> **EXERCISE BRIEF**: Retype the opening lines of the data exactly, stopping after the line that contains "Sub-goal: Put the". Skip every picture.

> **RECORDED INFORMATION**:
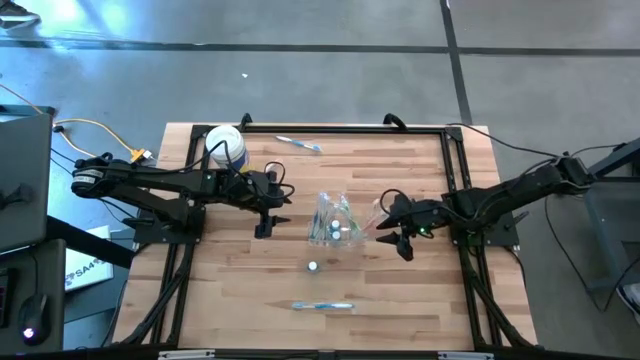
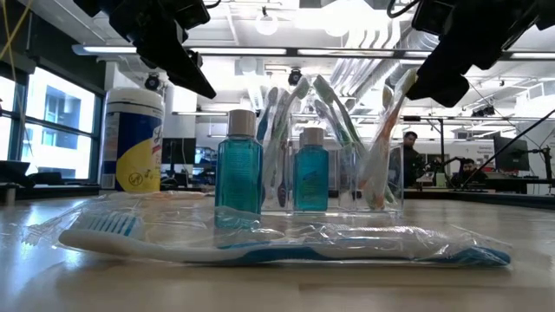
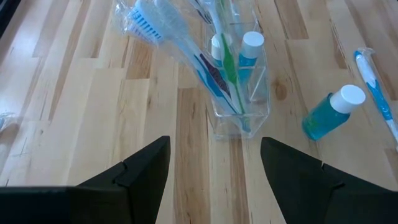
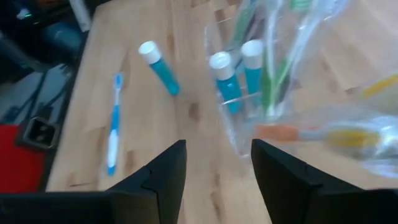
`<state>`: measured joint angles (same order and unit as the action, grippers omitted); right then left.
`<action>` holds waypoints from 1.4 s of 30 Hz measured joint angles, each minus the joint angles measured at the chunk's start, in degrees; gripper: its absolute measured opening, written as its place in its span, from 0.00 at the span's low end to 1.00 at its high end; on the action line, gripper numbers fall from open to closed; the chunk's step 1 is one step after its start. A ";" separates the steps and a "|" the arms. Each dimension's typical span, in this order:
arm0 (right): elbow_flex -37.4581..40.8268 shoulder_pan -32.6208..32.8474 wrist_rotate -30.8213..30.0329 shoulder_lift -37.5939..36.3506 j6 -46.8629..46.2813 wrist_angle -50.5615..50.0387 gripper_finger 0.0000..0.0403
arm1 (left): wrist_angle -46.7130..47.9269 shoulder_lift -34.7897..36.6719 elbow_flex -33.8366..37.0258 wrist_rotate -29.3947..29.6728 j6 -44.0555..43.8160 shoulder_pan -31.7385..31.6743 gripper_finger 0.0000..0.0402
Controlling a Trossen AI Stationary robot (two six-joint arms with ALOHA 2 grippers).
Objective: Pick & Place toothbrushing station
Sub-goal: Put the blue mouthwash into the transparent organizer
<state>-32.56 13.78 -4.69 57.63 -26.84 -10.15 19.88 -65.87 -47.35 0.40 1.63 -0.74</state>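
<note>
Filling the small clear plastic cup (image 1: 335, 222) looks partly done; it stands between our two grippers, holding wrapped pastel toothbrushes and two teal white-capped bottles. Left gripper (image 1: 266, 222) hovers released just beside it, right gripper (image 1: 392, 237) likewise released opposite. One loose teal white-capped bottle (image 1: 313, 266) stands ahead of both; a blue wrapped toothbrush (image 1: 322, 306) lies farther out on the wooden tabletop (image 1: 230, 290). Next, we judge, either gripper descends onto the bottle and clenches.

Bright even overhead light; ceiling lamps (image 2: 347, 17) glare; right wrist view motion-blurred.
</note>
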 joint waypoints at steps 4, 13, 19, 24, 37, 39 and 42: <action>0.00 0.00 5.85 -0.74 -0.12 0.04 0.43 | 0.00 0.00 0.00 0.00 -0.02 0.01 0.62; -0.34 0.25 12.61 -3.27 -0.39 0.36 0.43 | -0.11 0.00 -0.02 -6.77 -0.85 0.01 0.62; -2.21 2.22 12.59 -3.61 2.22 0.32 0.43 | -0.46 0.00 -0.04 -18.12 -6.81 0.05 0.62; -3.58 3.15 12.26 -3.61 4.89 0.39 0.43 | -1.00 0.00 -0.04 -17.57 -8.39 3.51 0.62; -3.61 3.10 12.28 -3.58 7.52 1.73 0.43 | -10.92 -2.15 -0.06 2.48 -2.97 22.72 0.62; -3.61 3.11 12.28 -3.59 7.75 1.86 0.43 | -12.08 -3.86 -0.05 7.26 -3.03 24.13 0.62; -3.61 3.13 12.29 -3.38 8.80 2.18 0.43 | -15.03 -7.83 -0.07 10.77 -4.15 24.88 0.62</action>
<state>-36.16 16.91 7.60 54.25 -18.04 -7.97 4.85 -73.70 -47.42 11.17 -2.53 24.14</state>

> **ANSWER FOR THE TASK**:
`<state>`: measured joint angles (same order and unit as the action, grippers omitted); right then left.
`<action>` holds waypoints from 1.4 s of 30 Hz measured joint angles, each minus the joint angles measured at the chunk's start, in degrees; gripper: its absolute measured opening, written as its place in its span, from 0.00 at the span's low end to 1.00 at its high end; on the action line, gripper numbers fall from open to closed; the chunk's step 1 is one step after its start. A ";" separates the steps and a "|" the arms. Each dimension's typical span, in this order:
arm0 (right): elbow_flex -37.4581..40.8268 shoulder_pan -32.6208..32.8474 wrist_rotate -30.8213..30.0329 shoulder_lift -37.5939..36.3506 j6 -46.8629..46.2813 wrist_angle -50.5615..50.0387 gripper_finger 0.0000..0.0403
arm1 (left): wrist_angle -46.7130..47.9269 shoulder_lift -34.7897..36.6719 elbow_flex -33.8366..37.0258 wrist_rotate -29.3947..29.6728 j6 -44.0555..43.8160 shoulder_pan -31.7385..31.6743 gripper_finger 0.0000..0.0402
Controlling a Trossen AI Stationary robot (two six-joint arms with ALOHA 2 grippers).
Objective: Pick & Place toothbrushing station
Sub-goal: Put the blue mouthwash into the transparent organizer

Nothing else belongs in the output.